Lester nodded. He had read it in the papers.
‘Felicity Turner is also dead. Did you know that?’
Again, he said that he had read about her in the newspaper.
‘But you were in Amsterdam, weren’t you?’
He paused for a fraction, then said that he read British newspapers over there, which is where he had seen the report.
‘We will need, Mr James, confirmation of when you left Amsterdam and returned to London.’
‘I bought me ticket and I dunno if I’ve got anything else to prove it. They don’t stamp passports any more.’
‘Where was your car while you were away?’
‘I left it in a mate’s garage.’
‘We’ll also need to know when you left your vehicle and when you collected it.’
Lester gave a name and address to his solicitor.
‘Why did you go to Amsterdam?’ Anna asked.
‘I got friends there.’
‘We’ll need their names and addresses.’
His solicitor made a note.
‘On what date did you return to London?’
He said that he had only just returned the previous day. As soon as he knew they wanted to speak to him, he had, as was obvious, come into the station.
‘And you claim you never saw a diary – Miss Delany’s diary? It had a pink cover.’
‘No, I never saw it.’
‘Take us through the time when you last drove Miss Delany to her flat in Maida Vale. She had an important meeting?’
Lester blinked as if trying to recall the day. Anna repeated the date and he eventually concurred that he had driven her to the flat and waited outside for about an hour and a half.
‘Did you see anyone enter the flat while she was there?’
‘Yeah, some bloke drove up in a Porsche and went in.’
‘Can you describe him?’
Lester gave a pretty good description of Josh Lyons, but could not recall if, when he left, he carried anything with him apart from the briefcase he went in with.
‘How did Miss Delany appear to you when she came out after the meeting?’
‘She was just like always. I drove her home, but she didn’t talk much as she was texting somebody on her BlackBerry.’
Anna passed a note to Barolli; they had numerous mentions of Amanda’s BlackBerry but still had not found one. They had already attempted to trace which phone company she used in the hope that they might be able to retrieve her account, which would list all her numbers, but so far had had no luck. Suddenly, Lester tapped the table.
‘I just remembered. She said to me that she’d lost it – the diary – maybe left it on the film set or in her trailer. Yeah, she asked me if I’d found it in the Merc – maybe she’d dropped it.’
At last there was just a glimmer of hope. They knew that Amanda had left her mobile phone on the film set because the extra had handed it into them.

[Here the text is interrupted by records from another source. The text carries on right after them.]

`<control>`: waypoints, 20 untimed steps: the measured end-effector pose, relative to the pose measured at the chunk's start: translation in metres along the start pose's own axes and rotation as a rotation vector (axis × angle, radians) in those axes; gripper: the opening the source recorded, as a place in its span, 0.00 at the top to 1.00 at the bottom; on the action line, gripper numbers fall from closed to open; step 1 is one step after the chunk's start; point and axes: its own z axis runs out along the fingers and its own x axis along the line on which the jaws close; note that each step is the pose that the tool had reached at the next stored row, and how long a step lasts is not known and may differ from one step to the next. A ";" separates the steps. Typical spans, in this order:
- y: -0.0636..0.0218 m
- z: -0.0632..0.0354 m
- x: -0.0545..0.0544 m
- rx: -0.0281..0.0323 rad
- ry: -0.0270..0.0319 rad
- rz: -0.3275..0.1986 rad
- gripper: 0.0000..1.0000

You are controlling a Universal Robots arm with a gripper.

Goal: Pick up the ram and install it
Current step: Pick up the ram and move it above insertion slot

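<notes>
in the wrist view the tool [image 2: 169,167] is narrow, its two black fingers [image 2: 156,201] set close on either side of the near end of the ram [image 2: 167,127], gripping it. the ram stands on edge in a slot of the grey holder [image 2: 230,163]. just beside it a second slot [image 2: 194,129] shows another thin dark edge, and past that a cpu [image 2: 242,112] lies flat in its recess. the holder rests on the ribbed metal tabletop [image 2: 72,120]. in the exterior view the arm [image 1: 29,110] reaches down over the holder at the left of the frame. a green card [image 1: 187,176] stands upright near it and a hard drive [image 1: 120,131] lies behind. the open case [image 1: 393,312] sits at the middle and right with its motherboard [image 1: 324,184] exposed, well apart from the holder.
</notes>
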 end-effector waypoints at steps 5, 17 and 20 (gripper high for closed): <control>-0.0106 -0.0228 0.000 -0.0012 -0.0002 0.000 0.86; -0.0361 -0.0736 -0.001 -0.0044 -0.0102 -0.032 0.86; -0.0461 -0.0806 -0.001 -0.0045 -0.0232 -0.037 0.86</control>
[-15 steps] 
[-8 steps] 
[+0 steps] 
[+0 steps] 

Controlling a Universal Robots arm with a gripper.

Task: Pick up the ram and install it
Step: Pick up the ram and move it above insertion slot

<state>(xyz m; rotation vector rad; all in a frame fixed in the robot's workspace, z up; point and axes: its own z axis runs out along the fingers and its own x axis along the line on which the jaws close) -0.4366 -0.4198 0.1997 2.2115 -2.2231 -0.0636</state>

‘So she asked you if you had found it in your car?’
‘Yeah.’
‘When exactly was this?’
‘Few days after that meeting you asked me about.’
‘When she was filming
Gaslight?’
‘Yeah, she asked me about it then.’
‘At the film unit.’
‘Yeah.’
Barolli jumped in fast. ‘But you told us that you weren’t one of the drivers connected to that specific film unit, so why were you there?’
They got just a small glint of hesitancy from Lester, but then he spread his hands wide.
‘I popped in for a free dinner to talk to me brothers.’
‘When was this?’
Again, there was just a slither of nerves and he cracked his knuckles.
‘Be the night before her murder, I reckon.’
‘Did you go into her trailer?’
He nodded and added that he looked over her trailer for her, just in case she’d dropped the diary somewhere and it was hidden under cushions.
‘Was she in there when you were doing this?’
‘No, she was called onto the film set.’
‘Leaving you alone in her trailer?’
‘That’s right.’
‘But you were just her driver; did you usually go into her trailer?’
He shifted his weight on the chair.
‘On the odd occasion. That time she was very agitated. She told me she’d had this nightmare the night before, heard a woman screaming. It had woken her up and she didn’t know whether or not it was an animal, but it had frightened her.’
‘This would be the night before she was murdered?’
He nodded. They waited but he kept silent. His solicitor looked at him and then back to Anna and Barolli.